SQL Hierarchical Queries without Recursion and Cursors (The life before CTE in SQL Server)

Sanish Abraham
8 min readAug 11, 2022

…And Why We Need That Now! (A Modern Use Case)

Remember those old times when we had to write scripts to find the ancestors or descendants of a particular node in a hierarchical tree structure stored within the RDBMS table. Recall that scripting circus we went through using cursors and/or recursive functions, which possibly triggered various side effects and performance issues.

In our case, as high traffic was expected in the application, we were totally against the use of cursors or recursions in our project back then. Still, we couldn’t find any online or offline solutions or any sort of suggestions from others for a better alternative. However, I had an intuition that it could be possible and decided to give it a try anyway. Eventually created a simple and elegant solution using a ‘while’ loop and a temporary table with identity column, which saved us a lot of time, effort and of course some extra CPU cycles.

After the introduction of Common Table Expression (CTE) which was released with Microsoft SQL Server 2005 version, a temporary named result set mechanism, the above-mentioned legacy solution became unnecessary. But surprisingly something happened recently in a project and I had to resort to the same classical solution once again. Actually, that inspired me to share the original script here after a decade and half. I guess it might be helpful for the people who are facing similar issues with corrupted hierarchical data.

Let’s start from the beginning with a multiple organizations tree structure diagram as below.

Let’s start from the beginning with a multiple organizations tree structure diagram as below.

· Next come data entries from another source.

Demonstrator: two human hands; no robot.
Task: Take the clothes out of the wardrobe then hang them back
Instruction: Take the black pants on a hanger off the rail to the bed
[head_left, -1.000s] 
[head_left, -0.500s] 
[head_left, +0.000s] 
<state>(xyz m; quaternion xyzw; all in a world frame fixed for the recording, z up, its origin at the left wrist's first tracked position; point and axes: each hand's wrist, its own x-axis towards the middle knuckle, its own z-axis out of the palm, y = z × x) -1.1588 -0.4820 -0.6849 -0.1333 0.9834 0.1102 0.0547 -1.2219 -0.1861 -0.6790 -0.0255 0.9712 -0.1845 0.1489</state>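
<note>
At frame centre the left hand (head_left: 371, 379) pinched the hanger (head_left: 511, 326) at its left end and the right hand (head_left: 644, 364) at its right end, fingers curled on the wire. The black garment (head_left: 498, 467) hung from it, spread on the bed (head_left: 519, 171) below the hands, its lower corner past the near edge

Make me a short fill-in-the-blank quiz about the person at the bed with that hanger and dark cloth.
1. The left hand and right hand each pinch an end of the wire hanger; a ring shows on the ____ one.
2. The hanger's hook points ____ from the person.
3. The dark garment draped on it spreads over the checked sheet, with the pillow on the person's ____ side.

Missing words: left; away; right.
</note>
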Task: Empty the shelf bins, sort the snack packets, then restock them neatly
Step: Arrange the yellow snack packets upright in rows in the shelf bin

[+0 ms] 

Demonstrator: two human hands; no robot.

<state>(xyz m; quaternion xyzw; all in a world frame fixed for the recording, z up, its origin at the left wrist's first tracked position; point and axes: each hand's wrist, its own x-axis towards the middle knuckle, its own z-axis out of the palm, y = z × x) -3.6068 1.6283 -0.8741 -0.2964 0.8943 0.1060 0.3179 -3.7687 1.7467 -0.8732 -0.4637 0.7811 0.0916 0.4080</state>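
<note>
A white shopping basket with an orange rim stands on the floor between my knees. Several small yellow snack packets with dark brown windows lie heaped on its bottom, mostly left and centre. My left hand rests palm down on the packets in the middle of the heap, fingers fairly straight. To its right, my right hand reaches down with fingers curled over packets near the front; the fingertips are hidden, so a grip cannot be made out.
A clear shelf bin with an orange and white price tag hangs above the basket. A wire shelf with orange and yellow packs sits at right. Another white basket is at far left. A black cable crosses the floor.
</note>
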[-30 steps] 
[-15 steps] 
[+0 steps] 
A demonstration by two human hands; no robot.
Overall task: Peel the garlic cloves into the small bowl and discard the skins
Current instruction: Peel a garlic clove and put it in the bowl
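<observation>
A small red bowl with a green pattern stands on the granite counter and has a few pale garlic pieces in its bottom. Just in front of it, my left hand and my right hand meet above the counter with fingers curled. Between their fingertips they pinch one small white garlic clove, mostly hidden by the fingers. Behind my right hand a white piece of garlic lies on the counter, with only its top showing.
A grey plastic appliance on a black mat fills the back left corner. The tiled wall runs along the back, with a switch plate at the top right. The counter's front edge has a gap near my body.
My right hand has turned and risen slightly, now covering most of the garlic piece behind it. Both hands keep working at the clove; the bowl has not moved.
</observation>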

A sample tree structure of multi-level organizations

The Pre-SQL Server 2005 era

For all those who started their career before SQL2005 mostly had nightmares about writing hierarchical queries? For instance, we had a table to manage multi-level organizations (or customers in a multi-level marketing application) where each row has parent organization id column which might be null for root organization rows. We were asked to write the script to fetch all organizations under a given organization id which was passed as the input parameter. What were the options?

Recursive functions and cursors

Using a recursive table function and/or cursor, we can iterate through all rows and load data to the table variable or temp table to use in subsequent queries. But that needs multiple iterations depending upon the total levels and also may need expensive cursors and unwanted locks on data. This add extra load on the processor and memory thereby causing significant execution delay. Another unpopular solution, the fallback to middle layer for data processing and returning to database, was also ruled out because of the obvious performance issues. So, what was the workaround then?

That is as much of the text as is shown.